--- Problem statement ---
From the first line below to the last, reproduce the material exactly and leave out the images.

--- Information shown ---
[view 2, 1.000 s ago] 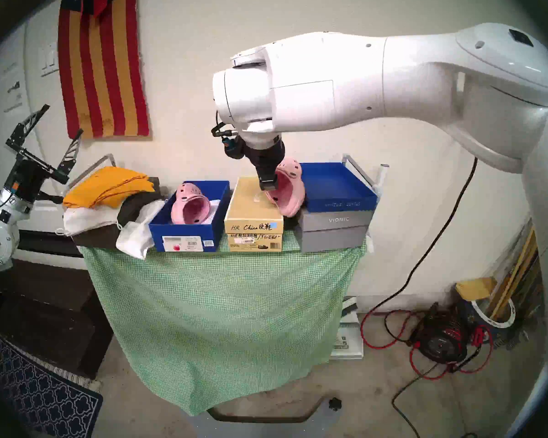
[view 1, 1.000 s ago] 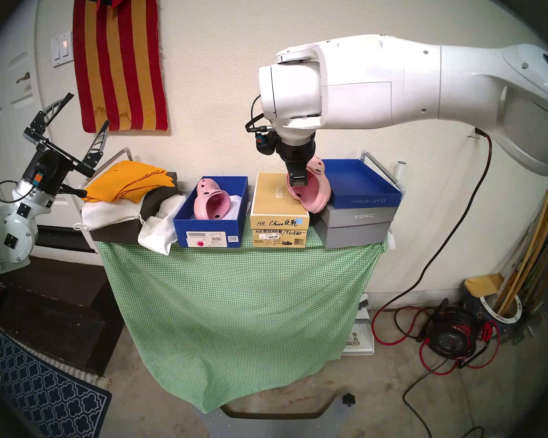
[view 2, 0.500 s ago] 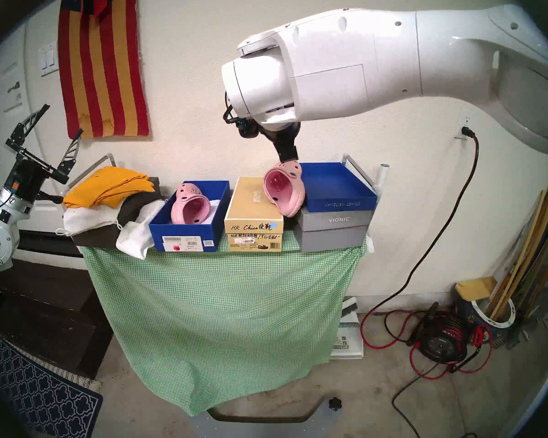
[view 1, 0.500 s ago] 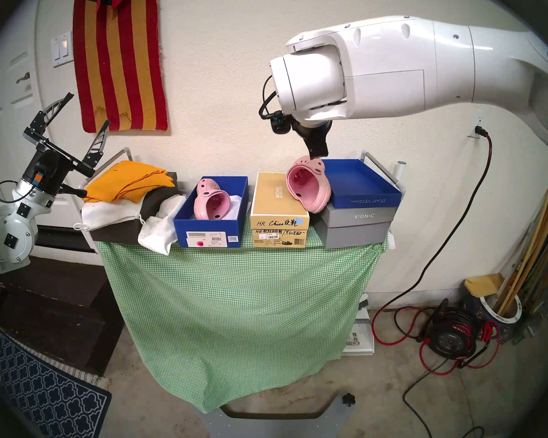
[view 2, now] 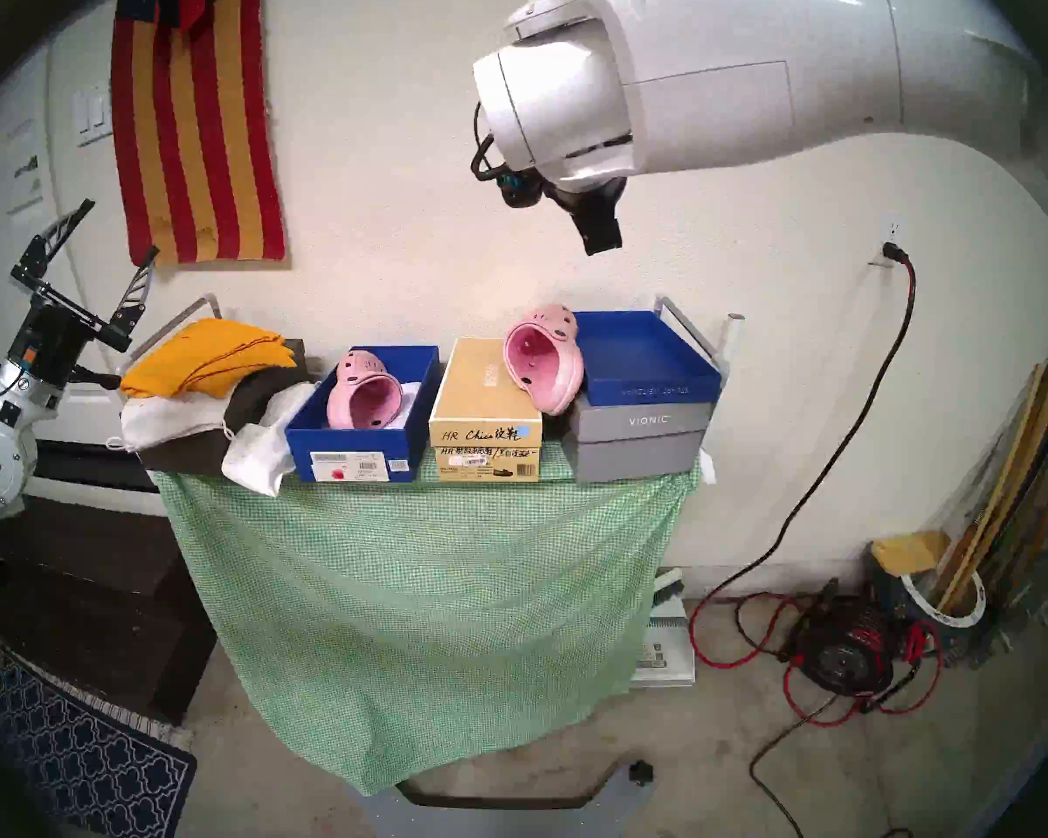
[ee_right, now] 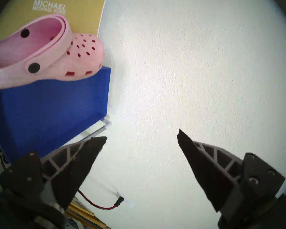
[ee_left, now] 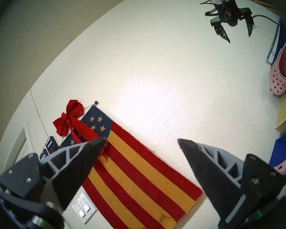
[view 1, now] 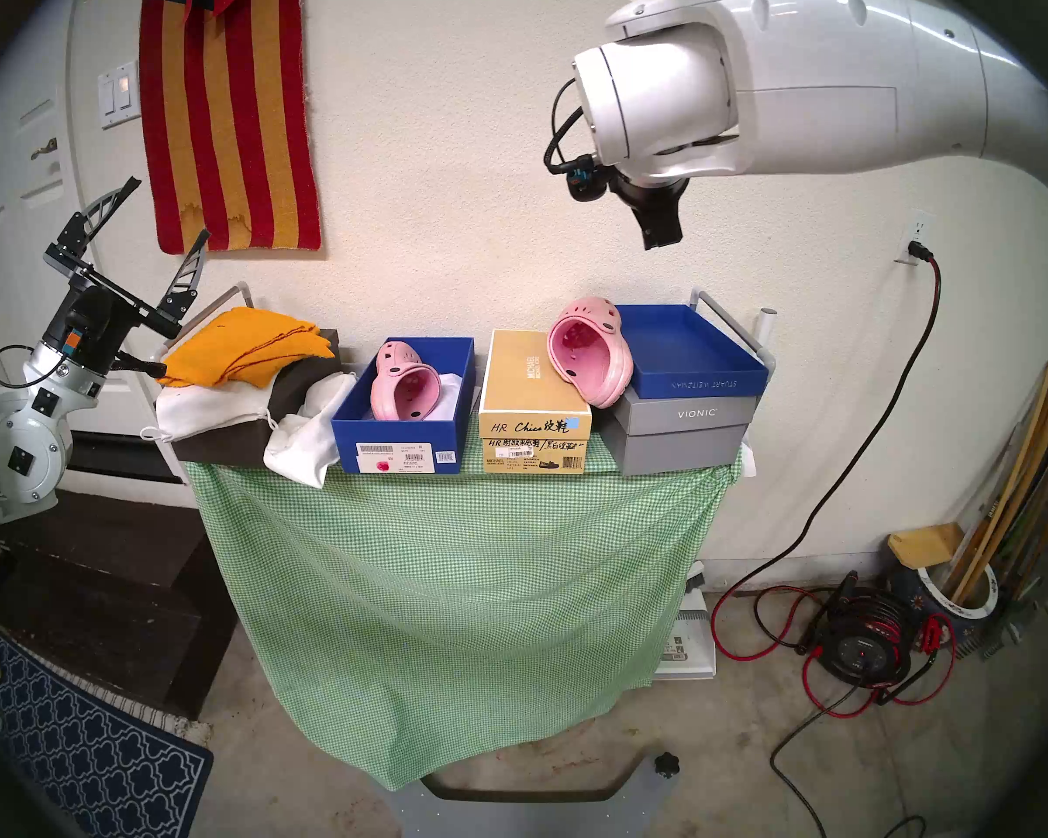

--- Response to the task ---
[view 2, 1.000 s ago] 
[view 1, 1.000 s ago] 
[view 2, 0.500 s ago] 
[view 1, 0.500 s ago] 
[view 2, now] 
[ee_right, now] 
[ee_left, now] 
[view 1, now] 

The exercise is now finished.